**INFORMATION GIVEN**
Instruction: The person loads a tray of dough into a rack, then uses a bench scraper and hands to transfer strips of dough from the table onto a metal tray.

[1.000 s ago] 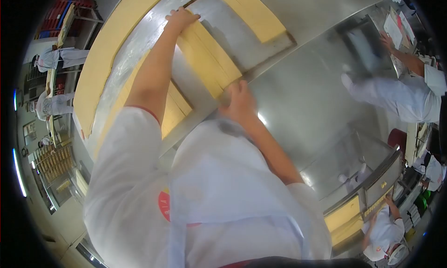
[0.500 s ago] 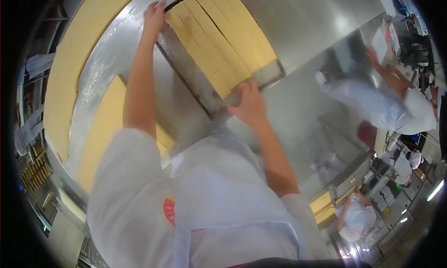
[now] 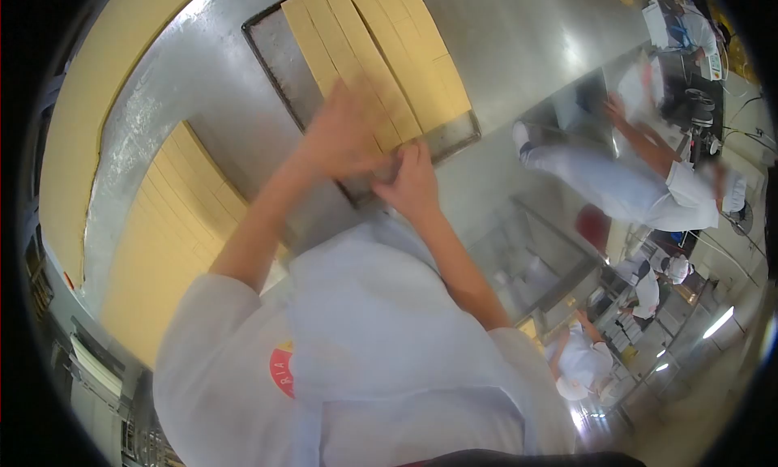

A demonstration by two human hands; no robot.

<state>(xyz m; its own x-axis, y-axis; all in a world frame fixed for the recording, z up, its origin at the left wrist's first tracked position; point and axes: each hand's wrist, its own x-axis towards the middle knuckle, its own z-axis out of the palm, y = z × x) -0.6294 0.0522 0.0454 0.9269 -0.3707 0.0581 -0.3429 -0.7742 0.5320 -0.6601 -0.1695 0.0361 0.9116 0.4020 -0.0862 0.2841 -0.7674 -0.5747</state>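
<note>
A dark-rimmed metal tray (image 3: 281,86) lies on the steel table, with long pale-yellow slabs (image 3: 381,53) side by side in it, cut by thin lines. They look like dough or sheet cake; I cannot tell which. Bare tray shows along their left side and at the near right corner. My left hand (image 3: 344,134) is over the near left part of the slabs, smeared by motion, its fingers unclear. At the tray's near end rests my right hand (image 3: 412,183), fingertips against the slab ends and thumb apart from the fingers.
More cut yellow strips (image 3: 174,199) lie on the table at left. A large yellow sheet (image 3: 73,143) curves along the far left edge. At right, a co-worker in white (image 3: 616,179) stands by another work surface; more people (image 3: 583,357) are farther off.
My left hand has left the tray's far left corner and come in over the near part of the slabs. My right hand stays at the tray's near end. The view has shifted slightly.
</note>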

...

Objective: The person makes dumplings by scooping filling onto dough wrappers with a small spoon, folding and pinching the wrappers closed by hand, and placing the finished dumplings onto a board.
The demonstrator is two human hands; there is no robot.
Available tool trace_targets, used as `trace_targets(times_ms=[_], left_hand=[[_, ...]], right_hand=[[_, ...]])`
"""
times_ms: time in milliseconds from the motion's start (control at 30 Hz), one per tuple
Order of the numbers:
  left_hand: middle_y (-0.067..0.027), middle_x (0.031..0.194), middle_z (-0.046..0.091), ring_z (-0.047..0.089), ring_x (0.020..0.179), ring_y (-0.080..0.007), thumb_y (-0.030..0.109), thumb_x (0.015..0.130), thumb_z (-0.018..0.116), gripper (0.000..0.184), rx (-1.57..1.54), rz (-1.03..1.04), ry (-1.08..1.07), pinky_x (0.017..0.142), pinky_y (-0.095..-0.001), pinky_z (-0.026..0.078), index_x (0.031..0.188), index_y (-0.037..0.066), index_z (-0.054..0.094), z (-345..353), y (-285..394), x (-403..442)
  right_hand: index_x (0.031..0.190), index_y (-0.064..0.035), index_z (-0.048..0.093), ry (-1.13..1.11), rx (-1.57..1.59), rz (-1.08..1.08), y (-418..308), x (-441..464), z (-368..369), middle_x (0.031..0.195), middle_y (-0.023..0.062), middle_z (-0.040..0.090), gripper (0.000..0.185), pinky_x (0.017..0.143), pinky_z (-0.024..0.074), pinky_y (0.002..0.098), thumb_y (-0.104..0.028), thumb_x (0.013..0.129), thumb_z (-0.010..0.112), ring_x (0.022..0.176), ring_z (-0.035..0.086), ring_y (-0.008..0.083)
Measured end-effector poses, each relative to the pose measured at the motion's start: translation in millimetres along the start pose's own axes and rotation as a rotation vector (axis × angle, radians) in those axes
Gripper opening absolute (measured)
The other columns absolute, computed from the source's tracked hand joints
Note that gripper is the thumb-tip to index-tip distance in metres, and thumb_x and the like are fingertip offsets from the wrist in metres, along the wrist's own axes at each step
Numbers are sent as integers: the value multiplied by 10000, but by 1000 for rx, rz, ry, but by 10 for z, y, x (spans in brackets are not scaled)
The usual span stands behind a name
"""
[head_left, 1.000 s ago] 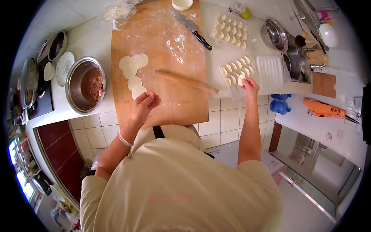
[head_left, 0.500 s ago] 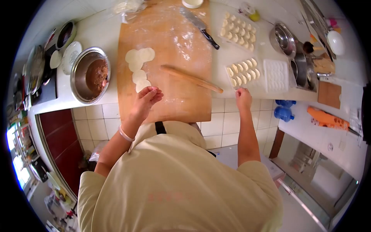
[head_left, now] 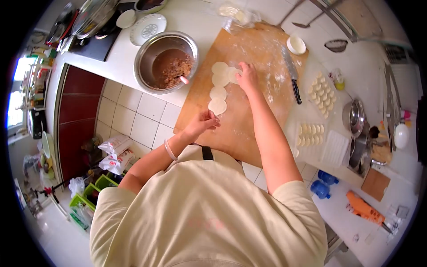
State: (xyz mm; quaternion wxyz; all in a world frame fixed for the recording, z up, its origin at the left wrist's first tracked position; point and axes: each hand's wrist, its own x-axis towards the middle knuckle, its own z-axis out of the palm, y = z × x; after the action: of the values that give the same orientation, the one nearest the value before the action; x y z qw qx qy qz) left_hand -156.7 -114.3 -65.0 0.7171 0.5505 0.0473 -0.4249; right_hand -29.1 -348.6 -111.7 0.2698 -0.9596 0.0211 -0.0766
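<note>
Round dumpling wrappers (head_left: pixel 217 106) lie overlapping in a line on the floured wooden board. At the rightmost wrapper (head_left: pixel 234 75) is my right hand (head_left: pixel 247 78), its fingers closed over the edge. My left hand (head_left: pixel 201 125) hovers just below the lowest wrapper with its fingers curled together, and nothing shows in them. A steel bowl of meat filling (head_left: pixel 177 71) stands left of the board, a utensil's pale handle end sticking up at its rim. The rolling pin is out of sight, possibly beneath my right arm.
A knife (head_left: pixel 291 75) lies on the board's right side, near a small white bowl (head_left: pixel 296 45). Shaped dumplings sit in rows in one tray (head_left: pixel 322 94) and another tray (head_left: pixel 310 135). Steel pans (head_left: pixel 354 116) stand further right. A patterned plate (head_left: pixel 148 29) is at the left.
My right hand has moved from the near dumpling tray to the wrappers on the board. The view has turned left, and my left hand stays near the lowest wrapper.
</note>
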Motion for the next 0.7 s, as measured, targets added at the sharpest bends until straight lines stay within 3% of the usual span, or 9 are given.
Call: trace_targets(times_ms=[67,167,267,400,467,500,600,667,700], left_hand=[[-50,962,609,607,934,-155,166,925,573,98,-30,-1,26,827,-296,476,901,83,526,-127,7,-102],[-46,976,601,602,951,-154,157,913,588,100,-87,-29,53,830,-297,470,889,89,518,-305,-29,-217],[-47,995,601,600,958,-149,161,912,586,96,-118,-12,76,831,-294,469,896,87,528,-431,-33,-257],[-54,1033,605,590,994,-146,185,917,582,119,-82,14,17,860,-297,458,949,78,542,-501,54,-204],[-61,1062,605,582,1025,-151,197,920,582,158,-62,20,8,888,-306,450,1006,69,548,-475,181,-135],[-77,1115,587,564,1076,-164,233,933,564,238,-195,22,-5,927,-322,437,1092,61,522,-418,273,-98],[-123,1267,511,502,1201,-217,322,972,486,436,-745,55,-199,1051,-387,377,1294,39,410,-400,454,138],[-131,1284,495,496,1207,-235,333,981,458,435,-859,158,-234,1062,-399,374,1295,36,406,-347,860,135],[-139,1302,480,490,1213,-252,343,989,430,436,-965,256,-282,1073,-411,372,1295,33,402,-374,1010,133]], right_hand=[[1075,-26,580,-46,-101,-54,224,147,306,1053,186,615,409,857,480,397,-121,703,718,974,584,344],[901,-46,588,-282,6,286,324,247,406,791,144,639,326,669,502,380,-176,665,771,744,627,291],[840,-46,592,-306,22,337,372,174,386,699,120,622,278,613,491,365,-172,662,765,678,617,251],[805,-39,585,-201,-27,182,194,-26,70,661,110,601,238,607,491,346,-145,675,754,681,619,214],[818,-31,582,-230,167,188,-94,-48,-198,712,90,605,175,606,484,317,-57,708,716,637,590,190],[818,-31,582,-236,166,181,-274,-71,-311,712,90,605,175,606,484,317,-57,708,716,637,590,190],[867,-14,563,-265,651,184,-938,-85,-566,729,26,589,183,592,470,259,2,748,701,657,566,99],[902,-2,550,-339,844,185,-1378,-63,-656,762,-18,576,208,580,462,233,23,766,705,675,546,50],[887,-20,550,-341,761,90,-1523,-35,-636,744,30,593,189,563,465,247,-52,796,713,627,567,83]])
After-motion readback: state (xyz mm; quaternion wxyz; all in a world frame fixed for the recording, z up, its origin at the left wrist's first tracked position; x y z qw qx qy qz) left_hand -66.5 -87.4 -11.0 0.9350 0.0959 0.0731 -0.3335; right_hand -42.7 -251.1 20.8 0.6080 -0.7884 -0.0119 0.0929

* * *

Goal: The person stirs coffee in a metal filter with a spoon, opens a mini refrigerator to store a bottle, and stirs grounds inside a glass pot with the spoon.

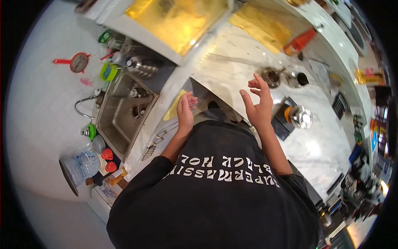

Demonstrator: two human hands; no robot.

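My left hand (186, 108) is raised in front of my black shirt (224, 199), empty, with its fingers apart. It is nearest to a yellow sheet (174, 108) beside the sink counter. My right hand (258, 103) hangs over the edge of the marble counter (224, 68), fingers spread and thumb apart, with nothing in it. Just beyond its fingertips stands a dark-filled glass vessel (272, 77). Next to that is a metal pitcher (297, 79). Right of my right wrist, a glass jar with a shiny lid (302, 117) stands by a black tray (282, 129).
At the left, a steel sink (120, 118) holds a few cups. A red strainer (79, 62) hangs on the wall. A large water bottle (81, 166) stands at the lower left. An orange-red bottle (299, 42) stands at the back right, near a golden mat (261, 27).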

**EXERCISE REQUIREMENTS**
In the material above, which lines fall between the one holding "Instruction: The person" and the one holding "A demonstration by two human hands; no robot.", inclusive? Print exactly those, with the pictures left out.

**OUTPUT FOR THIS EXERCISE**
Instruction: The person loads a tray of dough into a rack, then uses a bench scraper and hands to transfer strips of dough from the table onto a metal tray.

[1.000 s ago] 
[0.500 s ago] 
[now] 

A demonstration by two human hands; no robot.

The exercise is now complete.